TASK GOAL. Restate the records word for word, omitting nothing.

EXTRACTED MATERIAL.
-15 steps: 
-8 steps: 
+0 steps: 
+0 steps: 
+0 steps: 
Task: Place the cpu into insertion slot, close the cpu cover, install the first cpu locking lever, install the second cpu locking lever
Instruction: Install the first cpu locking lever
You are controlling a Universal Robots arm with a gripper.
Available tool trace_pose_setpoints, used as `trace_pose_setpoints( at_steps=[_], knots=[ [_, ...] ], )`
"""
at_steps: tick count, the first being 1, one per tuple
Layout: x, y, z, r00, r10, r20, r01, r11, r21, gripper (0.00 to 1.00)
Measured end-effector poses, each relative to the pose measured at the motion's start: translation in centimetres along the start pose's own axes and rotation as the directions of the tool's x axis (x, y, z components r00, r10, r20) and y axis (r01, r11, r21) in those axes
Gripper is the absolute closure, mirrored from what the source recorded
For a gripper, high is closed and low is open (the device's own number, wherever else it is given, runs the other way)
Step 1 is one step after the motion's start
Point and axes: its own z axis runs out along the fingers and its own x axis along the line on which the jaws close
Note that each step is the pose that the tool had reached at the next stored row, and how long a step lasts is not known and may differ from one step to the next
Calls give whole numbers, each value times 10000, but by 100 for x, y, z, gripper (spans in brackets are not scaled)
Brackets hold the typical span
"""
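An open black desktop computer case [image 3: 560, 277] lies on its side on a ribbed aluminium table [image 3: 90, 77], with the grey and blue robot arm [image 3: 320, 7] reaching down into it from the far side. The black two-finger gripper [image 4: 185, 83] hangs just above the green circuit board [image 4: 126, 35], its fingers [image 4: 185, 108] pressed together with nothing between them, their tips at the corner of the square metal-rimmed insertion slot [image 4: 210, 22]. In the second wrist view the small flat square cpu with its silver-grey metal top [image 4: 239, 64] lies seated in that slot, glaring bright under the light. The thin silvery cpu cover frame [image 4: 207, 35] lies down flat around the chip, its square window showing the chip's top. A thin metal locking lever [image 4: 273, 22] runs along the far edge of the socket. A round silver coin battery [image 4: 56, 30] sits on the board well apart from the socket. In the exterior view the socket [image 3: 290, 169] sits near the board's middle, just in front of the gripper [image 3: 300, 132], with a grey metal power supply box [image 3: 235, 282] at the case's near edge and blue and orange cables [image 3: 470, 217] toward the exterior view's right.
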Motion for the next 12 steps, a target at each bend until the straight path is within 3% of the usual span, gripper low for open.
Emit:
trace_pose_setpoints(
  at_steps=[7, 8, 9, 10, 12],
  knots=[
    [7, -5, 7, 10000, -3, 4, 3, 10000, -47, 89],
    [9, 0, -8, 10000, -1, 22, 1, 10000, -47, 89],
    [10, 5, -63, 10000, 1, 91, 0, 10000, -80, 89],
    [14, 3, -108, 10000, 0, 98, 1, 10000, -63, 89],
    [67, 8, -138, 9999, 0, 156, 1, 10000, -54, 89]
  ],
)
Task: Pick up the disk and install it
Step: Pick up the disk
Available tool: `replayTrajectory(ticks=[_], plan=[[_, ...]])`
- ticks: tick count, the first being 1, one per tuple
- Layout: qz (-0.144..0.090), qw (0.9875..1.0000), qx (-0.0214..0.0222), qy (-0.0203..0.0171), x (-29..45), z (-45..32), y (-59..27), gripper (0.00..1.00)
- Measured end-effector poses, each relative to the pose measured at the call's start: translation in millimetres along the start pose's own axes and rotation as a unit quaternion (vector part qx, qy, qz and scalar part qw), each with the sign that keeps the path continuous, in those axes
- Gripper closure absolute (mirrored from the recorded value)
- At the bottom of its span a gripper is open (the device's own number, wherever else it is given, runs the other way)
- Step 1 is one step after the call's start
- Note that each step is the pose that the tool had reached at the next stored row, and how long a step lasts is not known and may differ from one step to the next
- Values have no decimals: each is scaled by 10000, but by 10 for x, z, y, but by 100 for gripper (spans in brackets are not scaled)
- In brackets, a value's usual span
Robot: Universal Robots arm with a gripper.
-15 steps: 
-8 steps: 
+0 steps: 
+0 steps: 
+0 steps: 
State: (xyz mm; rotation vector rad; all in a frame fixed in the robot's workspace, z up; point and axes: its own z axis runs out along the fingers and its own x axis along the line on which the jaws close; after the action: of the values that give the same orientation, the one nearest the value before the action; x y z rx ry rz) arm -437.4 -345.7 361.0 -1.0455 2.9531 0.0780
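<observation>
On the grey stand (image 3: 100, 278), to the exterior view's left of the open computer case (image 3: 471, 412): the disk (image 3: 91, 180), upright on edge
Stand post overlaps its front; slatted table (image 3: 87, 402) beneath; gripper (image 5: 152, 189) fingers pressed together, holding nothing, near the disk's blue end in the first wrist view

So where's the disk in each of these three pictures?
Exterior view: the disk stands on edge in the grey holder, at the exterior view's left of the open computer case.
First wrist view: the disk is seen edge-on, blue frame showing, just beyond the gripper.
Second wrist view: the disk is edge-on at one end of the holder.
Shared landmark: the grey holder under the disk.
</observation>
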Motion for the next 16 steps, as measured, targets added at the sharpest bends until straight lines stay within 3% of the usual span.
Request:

ANSWER TO THIS PROBLEM.
-15 steps: 
-8 steps: 
+0 steps: 
+0 steps: 
+0 steps: 
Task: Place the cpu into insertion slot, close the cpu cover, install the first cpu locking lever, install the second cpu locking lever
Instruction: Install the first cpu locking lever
You are controlling a Universal Robots arm with a gripper.
Available tool trace_pose_setpoints, used as `trace_pose_setpoints( at_steps=[_], knots=[ [_, ...] ], )`
"""
at_steps: tick count, the first being 1, one per tuple
Layout: x, y, z, r00, r10, r20, r01, r11, r21, gripper (0.00 to 1.00)
Measured end-effector poses, each relative to the pose measured at the motion's start: translation in centimetres along the start pose's own axes and rotation as the directions of the tool's x axis (x, y, z components r00, r10, r20) and y axis (r01, r11, r21) in those axes
Gripper is the absolute closure, mirrored from what the source recorded
For a gripper, high is closed and low is open (the device's own number, wherever else it is given, runs the other way)
Step 1 is one step after the motion's start
Point and axes: its own z axis runs out along the fingers and its own x axis along the line on which the jaws close
Note that each step is the pose that the tool had reached at the next stored row, and how long a step lasts is not known and may differ from one step to the next
Calls give whole numbers, each value times 10000, but by 100 for x, y, z, gripper (spans in brackets are not scaled)
Brackets hold the typical span
"""
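An open black desktop computer case [image 3: 560, 277] lies on its side on a ribbed aluminium table [image 3: 90, 77], with the grey and blue robot arm [image 3: 320, 7] reaching down into it from the far side. The black two-finger gripper [image 4: 185, 83] hangs just above the green circuit board [image 4: 126, 35], its fingers [image 4: 185, 108] pressed together with nothing between them, their tips at the corner of the square metal-rimmed insertion slot [image 4: 210, 22]. In the second wrist view the small flat square cpu with its silver-grey metal top [image 4: 239, 64] lies seated in that slot, glaring bright under the light. The thin silvery cpu cover frame [image 4: 207, 35] lies down flat around the chip, its square window showing the chip's top. A thin metal locking lever [image 4: 273, 22] runs along the far edge of the socket. A round silver coin battery [image 4: 56, 30] sits on the board well apart from the socket. In the exterior view the socket [image 3: 290, 169] sits near the board's middle, just in front of the gripper [image 3: 300, 132], with a grey metal power supply box [image 3: 235, 282] at the case's near edge and blue and orange cables [image 3: 470, 217] toward the exterior view's right.
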Motion for the next 12 steps, a target at each bend until the straight path is within 3% of the usual span, gripper low for open.
Emit:
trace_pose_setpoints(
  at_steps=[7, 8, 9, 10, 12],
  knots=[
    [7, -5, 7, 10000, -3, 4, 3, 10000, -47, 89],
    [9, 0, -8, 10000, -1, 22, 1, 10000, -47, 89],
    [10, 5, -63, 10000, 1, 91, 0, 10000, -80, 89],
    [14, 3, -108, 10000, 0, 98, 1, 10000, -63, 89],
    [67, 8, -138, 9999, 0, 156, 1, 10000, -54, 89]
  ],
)
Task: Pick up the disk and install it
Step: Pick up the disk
Available tool: `replayTrajectory(ticks=[_], plan=[[_, ...]])`
- ticks: tick count, the first being 1, one per tuple
- Layout: qz (-0.144..0.090), qw (0.9875..1.0000), qx (-0.0214..0.0222), qy (-0.0203..0.0171), x (-29..45), z (-45..32), y (-59..27), gripper (0.00..1.00)
- Measured end-effector poses, each relative to the pose measured at the call's start: translation in millimetres along the start pose's own axes and rotation as a unit quaternion (vector part qx, qy, qz and scalar part qw), each with the sign that keeps the path continuous, in those axes
- Gripper closure absolute (mirrored from the recorded value)
- At the bottom of its span a gripper is open (the device's own number, wherever else it is given, runs the other way)
- Step 1 is one step after the call's start
- Note that each step is the pose that the tool had reached at the next stored row, and how long a step lasts is not known and may differ from one step to the next
- Values have no decimals: each is scaled by 10000, but by 10 for x, z, y, but by 100 for gripper (spans in brackets are not scaled)
- In brackets, a value's usual span
Robot: Universal Robots arm with a gripper.
-15 steps: 
-8 steps: 
+0 steps: 
+0 steps: 
+0 steps: 
State: (xyz mm; rotation vector rad; all in a frame fixed in the robot's workspace, z up; point and axes: its own z axis runs out along the fingers and its own x axis along the line on which the jaws close; after the action: of the values that give the same orientation, the one nearest the value before the action; x y z rx ry rz) arm -437.4 -345.7 361.0 -1.0455 2.9531 0.0780
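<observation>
On the grey stand (image 3: 100, 278), to the exterior view's left of the open computer case (image 3: 471, 412): the disk (image 3: 91, 180), upright on edge
Stand post overlaps its front; slatted table (image 3: 87, 402) beneath; gripper (image 5: 152, 189) fingers pressed together, holding nothing, near the disk's blue end in the first wrist view

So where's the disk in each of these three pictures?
Exterior view: the disk stands on edge in the grey holder, at the exterior view's left of the open computer case.
First wrist view: the disk is seen edge-on, blue frame showing, just beyond the gripper.
Second wrist view: the disk is edge-on at one end of the holder.
Shared landmark: the grey holder under the disk.
</observation>
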Motion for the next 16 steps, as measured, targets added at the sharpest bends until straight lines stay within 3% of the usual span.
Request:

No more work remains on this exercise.